• **YOUR ASSIGNMENT**: All entries must be extracted exactly, with nothing added or dropped.

[Records from a collection]

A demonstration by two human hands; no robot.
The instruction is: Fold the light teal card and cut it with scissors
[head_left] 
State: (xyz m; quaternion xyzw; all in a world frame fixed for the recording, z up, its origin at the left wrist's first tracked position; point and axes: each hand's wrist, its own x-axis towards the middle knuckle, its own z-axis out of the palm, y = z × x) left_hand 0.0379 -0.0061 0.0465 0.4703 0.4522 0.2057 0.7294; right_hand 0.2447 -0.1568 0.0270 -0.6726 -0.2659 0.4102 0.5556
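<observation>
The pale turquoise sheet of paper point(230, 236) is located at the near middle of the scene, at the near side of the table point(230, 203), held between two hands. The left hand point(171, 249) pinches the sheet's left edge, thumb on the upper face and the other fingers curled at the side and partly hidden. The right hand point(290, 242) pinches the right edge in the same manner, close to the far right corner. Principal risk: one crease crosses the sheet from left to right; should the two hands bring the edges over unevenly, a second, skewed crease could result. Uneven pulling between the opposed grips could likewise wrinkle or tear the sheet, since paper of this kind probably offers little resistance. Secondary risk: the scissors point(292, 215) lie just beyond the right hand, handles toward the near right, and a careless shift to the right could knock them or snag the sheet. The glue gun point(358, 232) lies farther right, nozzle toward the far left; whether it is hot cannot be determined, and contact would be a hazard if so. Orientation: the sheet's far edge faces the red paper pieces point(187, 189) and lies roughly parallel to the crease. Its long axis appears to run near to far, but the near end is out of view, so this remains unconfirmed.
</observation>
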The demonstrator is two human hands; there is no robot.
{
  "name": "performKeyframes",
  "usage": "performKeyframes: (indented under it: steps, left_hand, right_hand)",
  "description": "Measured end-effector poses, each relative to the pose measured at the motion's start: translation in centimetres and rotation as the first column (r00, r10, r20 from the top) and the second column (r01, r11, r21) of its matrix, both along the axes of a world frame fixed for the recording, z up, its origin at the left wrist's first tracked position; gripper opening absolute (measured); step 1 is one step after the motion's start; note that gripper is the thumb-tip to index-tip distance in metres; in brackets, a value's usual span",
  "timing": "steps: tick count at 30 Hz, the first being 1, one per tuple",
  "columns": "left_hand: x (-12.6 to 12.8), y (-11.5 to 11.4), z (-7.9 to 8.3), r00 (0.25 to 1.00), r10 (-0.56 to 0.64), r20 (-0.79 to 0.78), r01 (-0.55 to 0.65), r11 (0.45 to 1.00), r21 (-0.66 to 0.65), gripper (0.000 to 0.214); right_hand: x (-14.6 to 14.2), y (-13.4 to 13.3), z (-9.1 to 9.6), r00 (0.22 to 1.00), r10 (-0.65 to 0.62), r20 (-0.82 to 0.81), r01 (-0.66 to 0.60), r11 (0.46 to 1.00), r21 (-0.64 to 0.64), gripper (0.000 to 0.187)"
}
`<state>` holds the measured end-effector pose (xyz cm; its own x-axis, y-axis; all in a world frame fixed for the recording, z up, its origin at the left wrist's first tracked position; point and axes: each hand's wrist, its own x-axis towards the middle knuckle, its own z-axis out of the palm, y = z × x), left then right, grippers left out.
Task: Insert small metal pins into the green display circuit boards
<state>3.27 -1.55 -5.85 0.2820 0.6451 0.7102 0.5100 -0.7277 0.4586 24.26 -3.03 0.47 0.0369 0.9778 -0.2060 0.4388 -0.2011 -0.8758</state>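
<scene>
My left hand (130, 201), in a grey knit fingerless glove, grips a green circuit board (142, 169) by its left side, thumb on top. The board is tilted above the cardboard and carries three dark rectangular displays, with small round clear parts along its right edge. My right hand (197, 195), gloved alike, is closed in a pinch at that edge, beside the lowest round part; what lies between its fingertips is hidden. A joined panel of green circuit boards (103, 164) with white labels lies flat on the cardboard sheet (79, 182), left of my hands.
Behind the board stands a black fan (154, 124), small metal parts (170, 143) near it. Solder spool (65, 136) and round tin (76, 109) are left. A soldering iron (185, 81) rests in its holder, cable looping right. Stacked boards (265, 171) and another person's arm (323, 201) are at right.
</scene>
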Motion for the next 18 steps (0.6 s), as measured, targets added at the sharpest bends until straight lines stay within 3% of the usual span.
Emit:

• **WORKED SOLUTION**:
A demonstration by two human hands; no robot.
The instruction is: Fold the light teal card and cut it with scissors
[head_left] 
State: (xyz m; quaternion xyzw; all in a world frame fixed for the recording, z up, its origin at the left wrist's first tracked position; point and axes: each hand's wrist, its own x-axis towards the middle knuckle, its own z-axis out of the palm, y = z × x) left_hand 0.0379 -0.0061 0.0465 0.4703 0.4522 0.2057 0.7294; right_hand 0.2447 -0.1568 0.0270 -0.6726 -0.2659 0.4102 0.5556
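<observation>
The pale turquoise sheet of paper point(230, 236) is located at the near middle of the scene, at the near side of the table point(230, 203), held between two hands. The left hand point(171, 249) pinches the sheet's left edge, thumb on the upper face and the other fingers curled at the side and partly hidden. The right hand point(290, 242) pinches the right edge in the same manner, close to the far right corner. Principal risk: one crease crosses the sheet from left to right; should the two hands bring the edges over unevenly, a second, skewed crease could result. Uneven pulling between the opposed grips could likewise wrinkle or tear the sheet, since paper of this kind probably offers little resistance. Secondary risk: the scissors point(292, 215) lie just beyond the right hand, handles toward the near right, and a careless shift to the right could knock them or snag the sheet. The glue gun point(358, 232) lies farther right, nozzle toward the far left; whether it is hot cannot be determined, and contact would be a hazard if so. Orientation: the sheet's far edge faces the red paper pieces point(187, 189) and lies roughly parallel to the crease. Its long axis appears to run near to far, but the near end is out of view, so this remains unconfirmed.
</observation>
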The demonstrator is two human hands; there is no robot.
{
  "name": "performKeyframes",
  "usage": "performKeyframes: (indented under it: steps, left_hand, right_hand)",
  "description": "Measured end-effector poses, each relative to the pose measured at the motion's start: translation in centimetres and rotation as the first column (r00, r10, r20 from the top) and the second column (r01, r11, r21) of its matrix, both along the axes of a world frame fixed for the recording, z up, its origin at the left wrist's first tracked position; gripper opening absolute (measured); step 1 is one step after the motion's start; note that gripper is the thumb-tip to index-tip distance in metres; in brackets, a value's usual span",
  "timing": "steps: tick count at 30 Hz, the first being 1, one per tuple",
  "columns": "left_hand: x (-12.6 to 12.8), y (-11.5 to 11.4), z (-7.9 to 8.3), r00 (0.25 to 1.00), r10 (-0.56 to 0.64), r20 (-0.79 to 0.78), r01 (-0.55 to 0.65), r11 (0.45 to 1.00), r21 (-0.66 to 0.65), gripper (0.000 to 0.214); right_hand: x (-14.6 to 14.2), y (-13.4 to 13.3), z (-9.1 to 9.6), r00 (0.22 to 1.00), r10 (-0.65 to 0.62), r20 (-0.82 to 0.81), r01 (-0.66 to 0.60), r11 (0.46 to 1.00), r21 (-0.64 to 0.64), gripper (0.000 to 0.187)"
}
`<state>` holds the measured end-effector pose (xyz cm; its own x-axis, y-axis; all in a world frame fixed for the recording, z up, its origin at the left wrist's first tracked position; point and axes: each hand's wrist, its own x-axis towards the middle knuckle, its own z-axis out of the palm, y = z × x), left then right, grippers left out.
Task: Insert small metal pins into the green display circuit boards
<state>3.27 -1.55 -5.85 0.2820 0.6451 0.7102 0.5100 -0.7277 0.4586 24.26 -3.03 0.47 0.0369 0.9778 -0.2060 0.4388 -0.2011 -0.8758</state>
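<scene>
My left hand (130, 201), in a grey knit fingerless glove, grips a green circuit board (142, 169) by its left side, thumb on top. The board is tilted above the cardboard and carries three dark rectangular displays, with small round clear parts along its right edge. My right hand (197, 195), gloved alike, is closed in a pinch at that edge, beside the lowest round part; what lies between its fingertips is hidden. A joined panel of green circuit boards (103, 164) with white labels lies flat on the cardboard sheet (79, 182), left of my hands.
Behind the board stands a black fan (154, 124), small metal parts (170, 143) near it. Solder spool (65, 136) and round tin (76, 109) are left. A soldering iron (185, 81) rests in its holder, cable looping right. Stacked boards (265, 171) and another person's arm (323, 201) are at right.
</scene>
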Motion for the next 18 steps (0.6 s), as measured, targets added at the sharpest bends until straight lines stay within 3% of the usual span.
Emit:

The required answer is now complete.